2. I am thinking of using an intex pool for the water area. Is this a good idea?

3. If anyone has adults if you could share pictures of your enclosures that would be much appreciated

Thanks in advance.




Anyone? I really want to know.


----------



## baker (Sep 7, 2017)

I'd say not to many people on this site likely actively keep any crocodilians so you may struggle to find your answers here. Before I attempt to answer your questions I will prefix it saying that I have never privately kept crocodile s(dang Qld not allowing crocs to be kept), however I have worked with them both within a zoo and research into their behaviour/movements. 

How long it will be able to stay in that size enclosure will all depend on the individuals growth rate, it may last you a couple months, might last you a couple years. Personally once it gets to around 70-90 cm I'd be looking at upgrading it to a large area. 

I personally wouldn't recommend using an intex pool for the water area based solely on the fact it may puncture it. All crocodiles I have assisted with and seen kept have been in hard plastic water troughs/tanks, concrete pools, very large fish tanks or natural ponds. Theoretically you may be able to get away with it, but there would always be the potential for it to go wrong. 

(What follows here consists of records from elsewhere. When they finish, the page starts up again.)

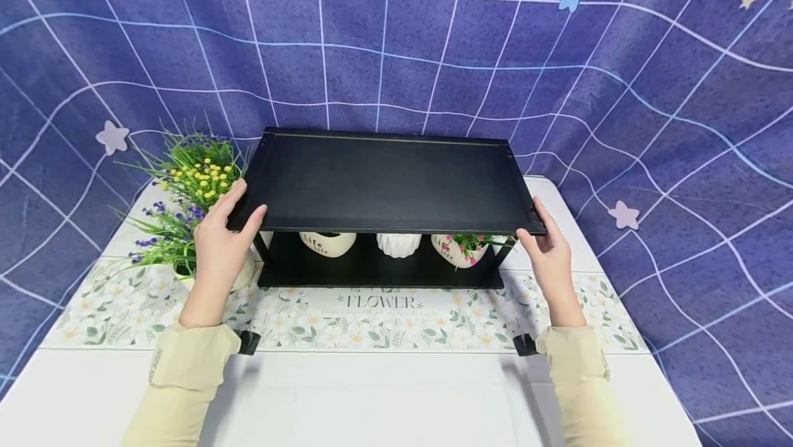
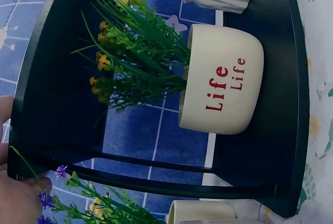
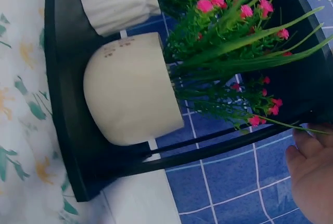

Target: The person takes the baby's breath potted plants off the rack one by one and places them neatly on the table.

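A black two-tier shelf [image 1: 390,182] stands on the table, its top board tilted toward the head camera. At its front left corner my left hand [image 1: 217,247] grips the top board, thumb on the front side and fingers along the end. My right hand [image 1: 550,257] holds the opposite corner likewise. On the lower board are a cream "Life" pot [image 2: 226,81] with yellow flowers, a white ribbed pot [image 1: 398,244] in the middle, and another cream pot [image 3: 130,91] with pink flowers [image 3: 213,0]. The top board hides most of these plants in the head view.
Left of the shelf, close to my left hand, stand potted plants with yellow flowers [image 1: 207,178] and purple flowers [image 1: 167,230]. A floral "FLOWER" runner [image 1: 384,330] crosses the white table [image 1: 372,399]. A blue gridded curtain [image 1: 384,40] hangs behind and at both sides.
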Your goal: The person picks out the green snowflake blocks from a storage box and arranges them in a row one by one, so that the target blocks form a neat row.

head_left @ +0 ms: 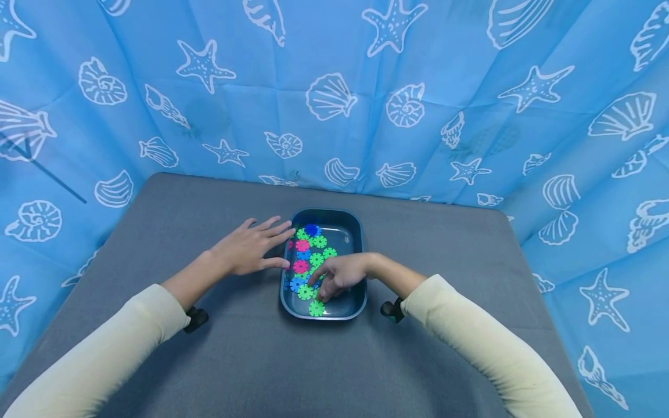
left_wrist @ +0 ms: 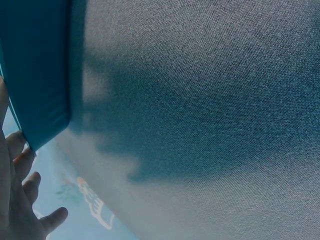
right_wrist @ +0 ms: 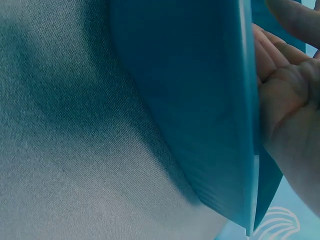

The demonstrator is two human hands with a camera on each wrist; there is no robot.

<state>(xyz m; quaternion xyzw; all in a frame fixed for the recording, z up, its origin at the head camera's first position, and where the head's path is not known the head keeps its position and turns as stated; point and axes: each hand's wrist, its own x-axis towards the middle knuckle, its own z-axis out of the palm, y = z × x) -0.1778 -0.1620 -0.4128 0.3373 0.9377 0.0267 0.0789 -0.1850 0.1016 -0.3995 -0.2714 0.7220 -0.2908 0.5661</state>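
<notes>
A dark blue rectangular tray [head_left: 358, 307] holds several notched plastic discs in green, pink and blue, mostly along its left side. My left hand [head_left: 256, 247] has its fingers spread, with fingertips at the tray's left rim; in the left wrist view, fingers [left_wrist: 24, 162] show at the rim. My right hand [head_left: 342, 274] reaches over the right rim into the tray, its fingers pointing down among the discs. A green disc [head_left: 316, 308] lies just in front of those fingertips, and a pink disc [head_left: 300, 266] lies to their left. The right palm [right_wrist: 285, 100] shows beyond the tray wall.
A grey cloth-covered table [head_left: 235, 354] lies under the tray. Behind and beside it hangs a blue curtain [head_left: 292, 52] with white shell and starfish prints. Dark wrist-worn devices show at the left cuff [head_left: 195, 319] and the right cuff [head_left: 392, 310].
</notes>
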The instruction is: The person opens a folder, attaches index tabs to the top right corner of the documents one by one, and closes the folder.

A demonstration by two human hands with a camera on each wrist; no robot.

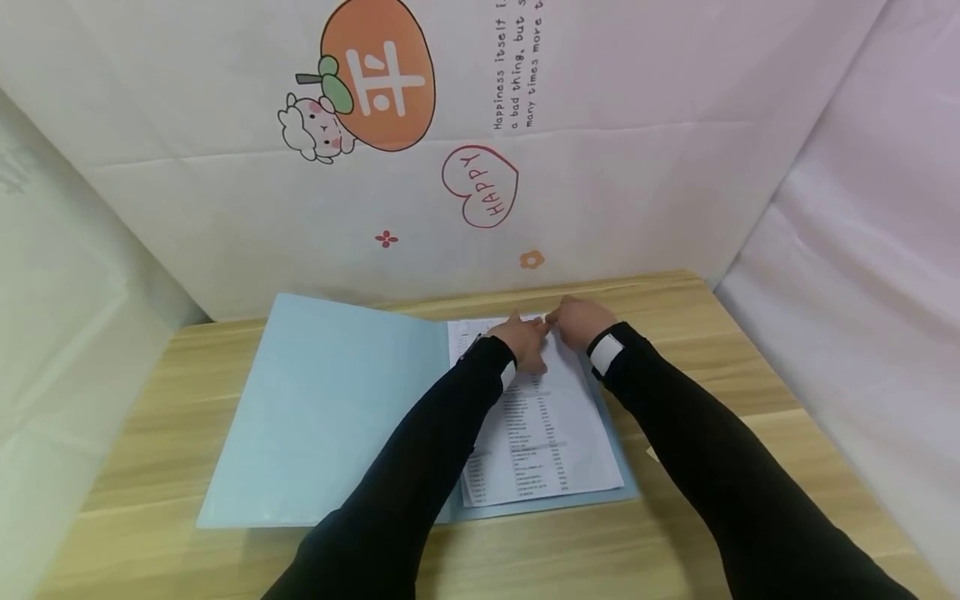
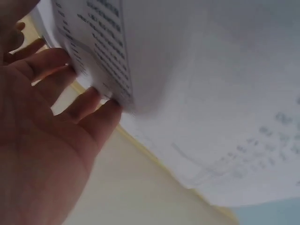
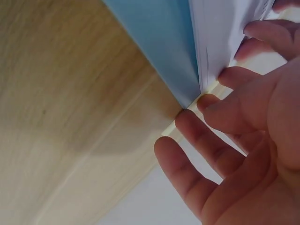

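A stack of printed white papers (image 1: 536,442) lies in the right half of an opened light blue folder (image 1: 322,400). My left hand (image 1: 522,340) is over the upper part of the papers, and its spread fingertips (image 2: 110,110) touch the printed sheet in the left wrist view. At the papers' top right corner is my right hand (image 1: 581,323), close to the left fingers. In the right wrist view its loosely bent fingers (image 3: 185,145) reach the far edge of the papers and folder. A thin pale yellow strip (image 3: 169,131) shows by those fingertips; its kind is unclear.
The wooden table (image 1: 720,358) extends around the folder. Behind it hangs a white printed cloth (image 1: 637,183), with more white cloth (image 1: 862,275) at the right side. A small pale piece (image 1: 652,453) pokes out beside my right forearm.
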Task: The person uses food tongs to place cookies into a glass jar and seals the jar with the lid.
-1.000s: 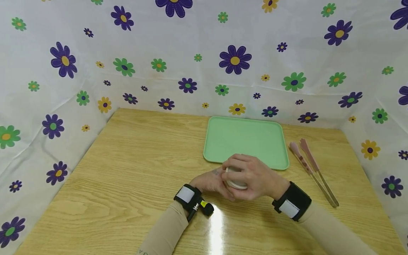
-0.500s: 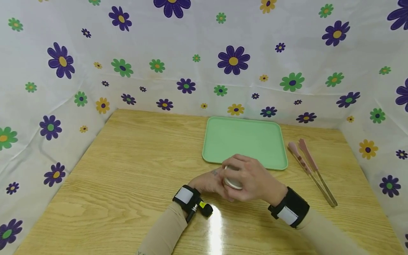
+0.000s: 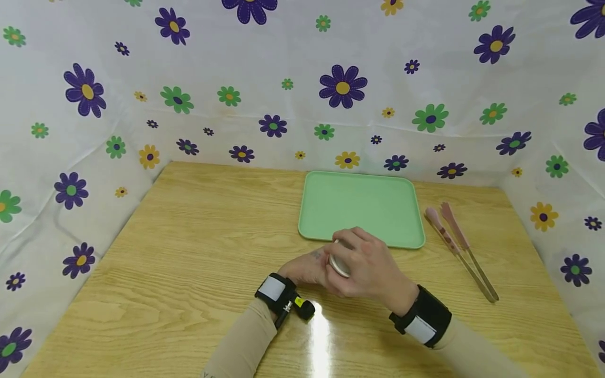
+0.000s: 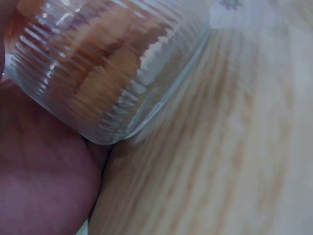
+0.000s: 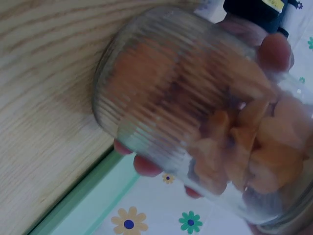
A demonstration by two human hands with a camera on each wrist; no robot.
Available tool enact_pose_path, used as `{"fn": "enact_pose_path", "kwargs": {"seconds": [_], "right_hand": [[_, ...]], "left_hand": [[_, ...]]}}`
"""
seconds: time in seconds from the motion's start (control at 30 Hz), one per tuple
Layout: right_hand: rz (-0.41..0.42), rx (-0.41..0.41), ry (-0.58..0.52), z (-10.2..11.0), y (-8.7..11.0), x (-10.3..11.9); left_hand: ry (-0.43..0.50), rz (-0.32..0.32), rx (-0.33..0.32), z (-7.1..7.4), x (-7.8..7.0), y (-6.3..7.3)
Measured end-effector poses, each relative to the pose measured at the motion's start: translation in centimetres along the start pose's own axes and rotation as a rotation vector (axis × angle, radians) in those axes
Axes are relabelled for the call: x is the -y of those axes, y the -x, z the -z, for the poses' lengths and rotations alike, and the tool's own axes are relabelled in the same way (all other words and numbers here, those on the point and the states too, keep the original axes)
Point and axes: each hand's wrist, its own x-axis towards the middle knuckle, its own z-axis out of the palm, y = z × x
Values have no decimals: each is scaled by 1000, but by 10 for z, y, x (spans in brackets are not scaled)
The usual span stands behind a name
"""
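Note:
A clear ribbed glass jar [image 5: 166,98] holds several orange-brown pieces, which look like dried fruit or crackers; I cannot tell which. My left hand [image 3: 306,269] is wrapped round the jar's side, with its fingertips [image 5: 147,166] showing past the glass in the right wrist view. Over the top, my right hand [image 3: 371,268] grips the pale round lid [image 3: 338,266] with curled fingers. In the head view the hands hide the jar's body. The left wrist view shows the ribbed glass low over the wooden table [image 4: 205,147]; contact with the table is unclear.
A light green tray [image 3: 359,205] lies just beyond the hands. To its right are metal tongs [image 3: 460,249] with pink ends, spread apart on the table. A flower-print cloth [image 3: 264,68] walls the table at the back and both sides.
My right hand has turned on the lid, its wrist swinging slightly down and left in the head view. The left hand keeps its hold. The head view has shifted a little.

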Motion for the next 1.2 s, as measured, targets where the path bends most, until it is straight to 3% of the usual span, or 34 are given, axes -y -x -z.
{"fn": "enact_pose_path", "kwargs": {"seconds": [0.17,0.4,0.77,1.2], "right_hand": [[51,53,-65,2,-1,-7],[168,123,-162,6,-6,-16],[298,202,-251,9,-11,-29],[450,244,-332,9,-18,-39]], "left_hand": [[60,-12,18,0,-2,0],[52,-27,9,1,-2,0],[29,30,8,2,-1,0],[-82,119,23,6,-7,2]]}}
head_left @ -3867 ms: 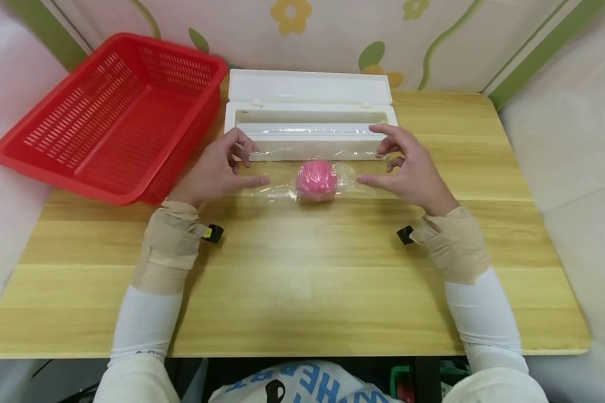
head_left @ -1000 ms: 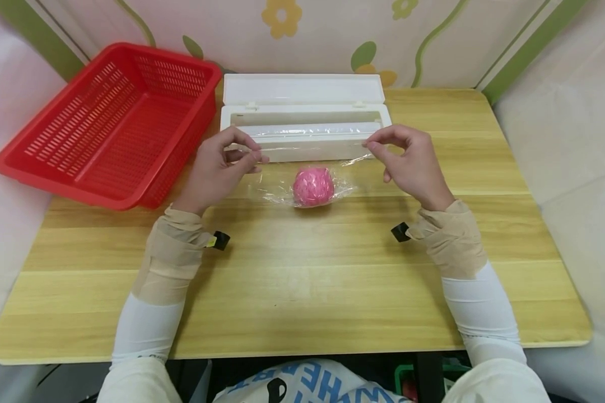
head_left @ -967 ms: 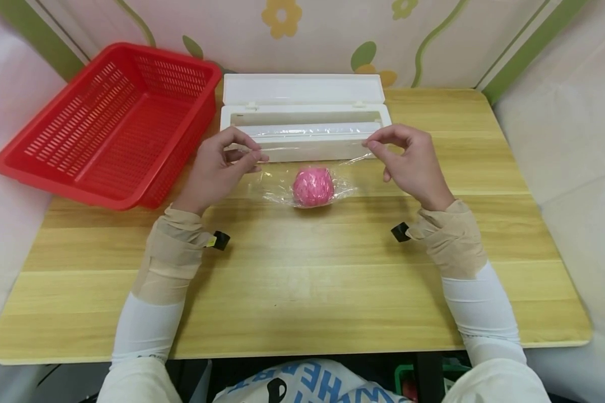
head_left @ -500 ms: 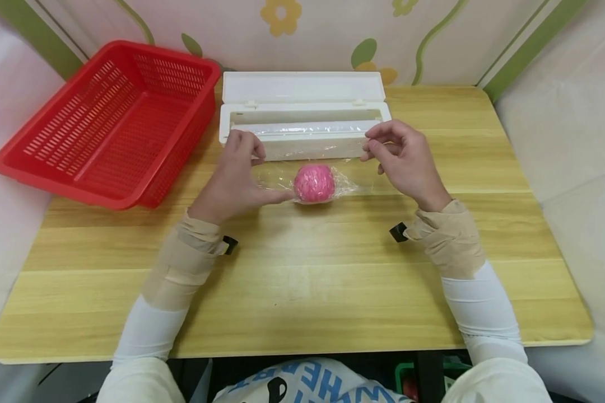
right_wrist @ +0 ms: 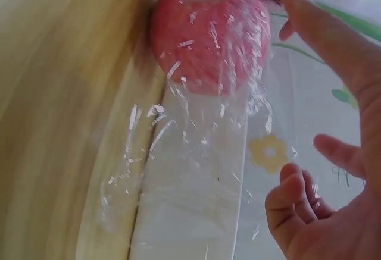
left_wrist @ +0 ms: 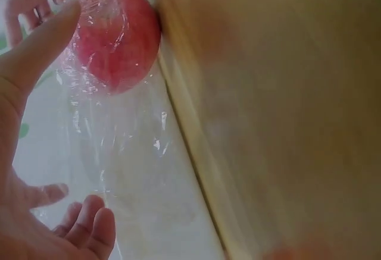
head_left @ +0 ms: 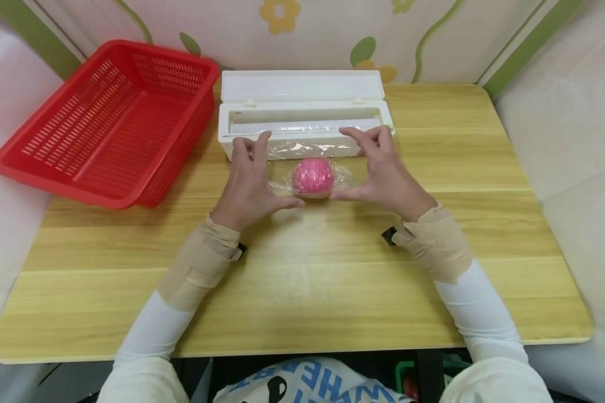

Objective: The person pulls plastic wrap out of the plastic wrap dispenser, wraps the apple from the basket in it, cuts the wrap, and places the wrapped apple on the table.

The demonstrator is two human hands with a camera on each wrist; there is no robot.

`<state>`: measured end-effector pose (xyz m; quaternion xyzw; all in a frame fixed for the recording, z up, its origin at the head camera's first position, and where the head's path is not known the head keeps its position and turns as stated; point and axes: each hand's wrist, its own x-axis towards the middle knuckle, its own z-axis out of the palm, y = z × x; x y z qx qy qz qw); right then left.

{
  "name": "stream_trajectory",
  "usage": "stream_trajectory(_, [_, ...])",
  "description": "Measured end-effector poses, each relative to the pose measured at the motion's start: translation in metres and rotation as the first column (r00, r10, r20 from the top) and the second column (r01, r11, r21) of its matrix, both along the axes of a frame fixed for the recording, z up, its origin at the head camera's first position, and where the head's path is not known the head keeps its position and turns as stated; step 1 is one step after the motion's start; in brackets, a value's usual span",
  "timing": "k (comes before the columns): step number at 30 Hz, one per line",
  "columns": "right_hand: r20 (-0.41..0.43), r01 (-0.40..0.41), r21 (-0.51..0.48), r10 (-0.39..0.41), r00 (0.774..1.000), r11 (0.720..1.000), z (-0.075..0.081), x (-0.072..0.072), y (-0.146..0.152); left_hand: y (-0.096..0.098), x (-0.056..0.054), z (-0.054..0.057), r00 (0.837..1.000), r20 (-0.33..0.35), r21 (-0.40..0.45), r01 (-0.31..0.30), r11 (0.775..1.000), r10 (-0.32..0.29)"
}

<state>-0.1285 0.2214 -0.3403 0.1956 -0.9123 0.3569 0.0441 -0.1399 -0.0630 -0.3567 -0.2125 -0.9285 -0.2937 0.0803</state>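
Observation:
A pink-red apple [head_left: 312, 176] stands on the table under clear cling film [head_left: 341, 174], close in front of a white cling film dispenser [head_left: 227, 133]. The film runs from the dispenser's front down over the apple [left_wrist: 122, 40]. To the apple's left, my left hand [head_left: 247, 193] has its fingers spread, thumb low near the fruit. My right hand [head_left: 383, 176] mirrors it on the other side, thumb extended toward the apple [right_wrist: 208, 40]. Loose film lies wrinkled in the right wrist view. Whether either thumb touches the film, I cannot tell.
The dispenser's lid [head_left: 302, 85] is raised, and a film roll [head_left: 302, 126] lies inside. A red perforated basket [head_left: 146, 134] sits at the back left. The wooden table [head_left: 302, 280] meets a flowered backdrop [head_left: 312, 33] behind.
Both hands held the film's edge raised between fingertips a second ago. They have since let go, spread their fingers and moved inward and down beside the apple. The film now hangs lower.

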Motion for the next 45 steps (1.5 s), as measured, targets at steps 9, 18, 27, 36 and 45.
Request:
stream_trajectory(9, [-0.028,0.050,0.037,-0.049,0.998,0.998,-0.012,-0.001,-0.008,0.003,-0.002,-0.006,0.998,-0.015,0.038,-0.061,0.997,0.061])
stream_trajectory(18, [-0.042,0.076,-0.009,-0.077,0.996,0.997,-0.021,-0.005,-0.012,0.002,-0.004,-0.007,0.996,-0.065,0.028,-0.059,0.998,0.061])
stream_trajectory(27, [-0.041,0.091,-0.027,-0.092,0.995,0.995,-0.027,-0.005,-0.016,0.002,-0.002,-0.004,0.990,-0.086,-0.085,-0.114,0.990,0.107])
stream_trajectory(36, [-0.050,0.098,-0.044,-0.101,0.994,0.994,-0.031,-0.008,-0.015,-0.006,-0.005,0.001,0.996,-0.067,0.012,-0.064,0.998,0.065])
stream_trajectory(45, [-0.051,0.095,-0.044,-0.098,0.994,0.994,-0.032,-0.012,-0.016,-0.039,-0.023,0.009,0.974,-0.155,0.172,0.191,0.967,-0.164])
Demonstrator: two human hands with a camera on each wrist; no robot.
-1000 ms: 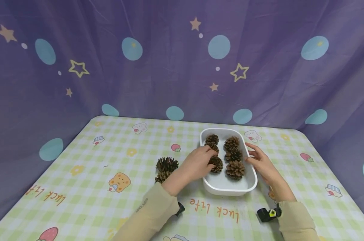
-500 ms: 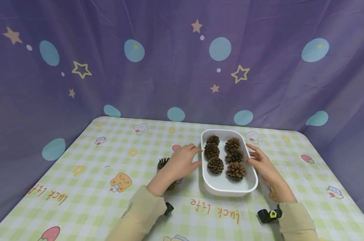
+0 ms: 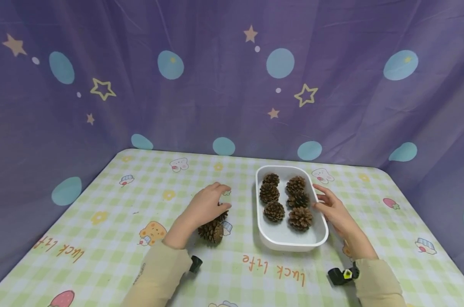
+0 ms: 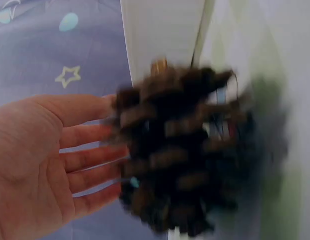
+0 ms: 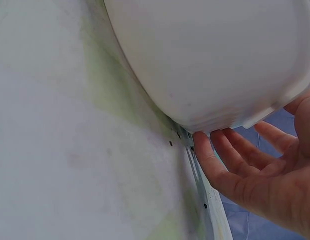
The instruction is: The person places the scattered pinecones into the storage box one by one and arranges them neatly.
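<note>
My left hand (image 3: 203, 207) hovers over loose brown pine cones (image 3: 210, 232) on the tablecloth left of a white bin (image 3: 289, 246). Its fingers are spread and partly hide the cones. In the left wrist view a blurred pine cone (image 4: 169, 155) stands large in front of the extended fingers (image 4: 95, 160). My right hand (image 3: 337, 213) rests against the bin's right side, fingertips and thumb at the outer wall. The right wrist view shows those fingers (image 5: 239, 160) lightly bent beside the bin wall (image 5: 209, 55). Inside the bin, several pine cones (image 3: 300, 218) lie in two columns.
A green-and-white checked tablecloth (image 3: 113, 256) with cartoon prints covers the table. Behind it hangs a purple curtain (image 3: 216, 102) with stars and blue ovals. Black wrist cameras (image 3: 337, 276) sit near both sleeves.
My left hand has left the bin, where its fingers were among the pine cones, and moved left over the loose cones. The right hand has stayed at the bin's side.
</note>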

If you have a look around on facebook there are several pages devoted to the captive care of crocodilians where you will likely have a lot more success in answering your questions. 

Cheers, Cameron


----------



## Damo1 (Sep 8, 2017)

Thank you

Is it only concrete ponds or can I use pond liner.


----------



## Smittiferous (Sep 26, 2017)

I guess it depends on how hardy pond liner is, if you can get hold of a sample, try to test it. Failing that, garden stores/bunnings/garden suppliers often carry plastic pond shells of a reasonable size and expenditure (compared to a concrete pond shell).


----------



## Damo1 (Sep 26, 2017)

I know this is a lot of questions you guys + girls don't have the answer two but what sort of tests should I do?

*you may not*


----------



## Smittiferous (Sep 27, 2017)

For me, testing suitability of pond liner is simply testing how easily perforated it is. If it's easily punctured, then it probably isn't suitable. If it takes quite a bit to poke holes in it, at a guess I'd say it'll do the job just fine. 

I'm not sure of your ultimate goal here in terms of enclosure is, if I were going to use pond liner for a body of water I'd lay it in place then cover it with a substrate of smooth stones, that way the occupant (croc in this case) isn't traversing the membrane directly. 

I've never had any experience working with it, only had a poke at it passing by in bunnings, this is just how I'd gauge how suitable it is to this application.


----------



## Murph_BTK (Sep 27, 2017)

Damo1 said:


> I know this is a lot of questions you guys + girls don't have the answer two but what sort of tests should I do?
> 
> *you may not*


I would give the crocodile farms in Darwin a call and explain it to them.. any advice they offer I would take as bang on.. asking people on this forum with limited resources is kind of a waste.. Good luck 

Instagram: murph_BTK


----------



## pinefamily (Sep 27, 2017)

I don't see pond liner being very different from the intex pool, i.e. unsuitable. I've had no experience myself with keeping them, but have known and seen how others have done so. Juveniles are usually kept in aquariums, or polycarb/Perspex tanks, and then usually in purpose built enclosures as they get bigger. Fibreglass is an option to keep in mind.


----------



## pythoninfinite (Sep 28, 2017)

I've kept a few young Freshies in years past, and they are unlikely to damage a pond liner with their claws - crocs have very weak toes at the front with no claws, and their back legs don't sport sharp claws either. They have very soft feet. Concrete would be OK as long as it is trowelled and polished very smooth. If it has a rough sandy finish, it will grind the skin/bone at the front of the bottom jaw (if they rocket forward in the pond, which they will do from time-to-time) and it may damage the skin on their feet, which is very soft because it is almost always wet. Commercial pond liner or fibreglass would be fine.

Jamie


----------



## Damo1 (Oct 3, 2017)

As I want to avoid using concrete for those reasons could I do a double layer of the pond liner. To avoid tearing and punctures


----------



## Smittiferous (Oct 3, 2017)

Damo1 said:


> As I want to avoid using concrete for those reasons could I do a double layer of the pond liner. To avoid tearing and punctures


Don’t see why not, as stated above it may be unnecessary though.


----------